# Outdoor Mid Atlantics



## capemaybowman (Aug 13, 2008)

The MIDs are at Cape May this year June 5&6. Pre REGISTRATION dead line is May 22nd and REGISTRATION can be found at http://www.capemaycountyarcheryassociation.com/ 
Mail to
Don Denight
10 Sunset Drive
Lake Villa, Voorhees, NJ 08043
[email protected]
(856) 767-6357
shootsforfun_deni2nd on AT
Or contact Bill Cordes Capemaybowman for more info.


----------



## capemaybowman (Aug 13, 2008)

Lanes are clean and wide.


----------



## Bobbyson1a (Dec 11, 2005)

I forgot to send my app in. who do I make the check out to.


----------



## Brown Hornet (Aug 8, 2002)

Is the shoot really Fri & Sat instead of Sat & Sun


----------



## spotshot (Jan 18, 2005)

Good catch Hornet:mg:


----------



## capemaybowman (Aug 13, 2008)

Sat and Sun 
Hunter and Animal on Sat.
Field on Sun.


----------



## FS560 (May 22, 2002)

There is no late registration fee as indicated on the registration form.

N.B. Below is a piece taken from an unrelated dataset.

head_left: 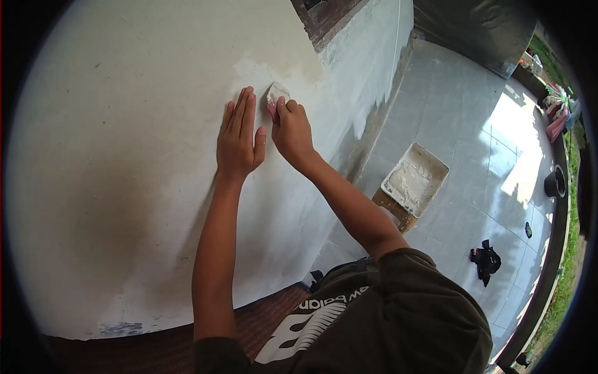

The late registration fee was not approved at the directors meeting last year.


----------



## MarksWorld (Sep 14, 2006)

Guys the lanes are in fantastic shape this will be a great shoot for all who attends!!


----------



## Shoot4fun_Deni2 (Sep 9, 2003)

*Ttt*

Ttt


----------



## Unclegus (May 27, 2003)

I know it won't get there on Friday, but I'm going to put mine in the mail in the morning...I've finally rationalized enough ways that I can afford to come.....Just involves eating soup out of a can for a couple of weeks.....ukey:


----------



## Shoot4fun_Deni2 (Sep 9, 2003)

*Email*

Correct there is no late fees witch makes walk in registrations a possability. (good thing for the shooters but a adminastration night mare as far as lane assignments or giving our food vendor a head count)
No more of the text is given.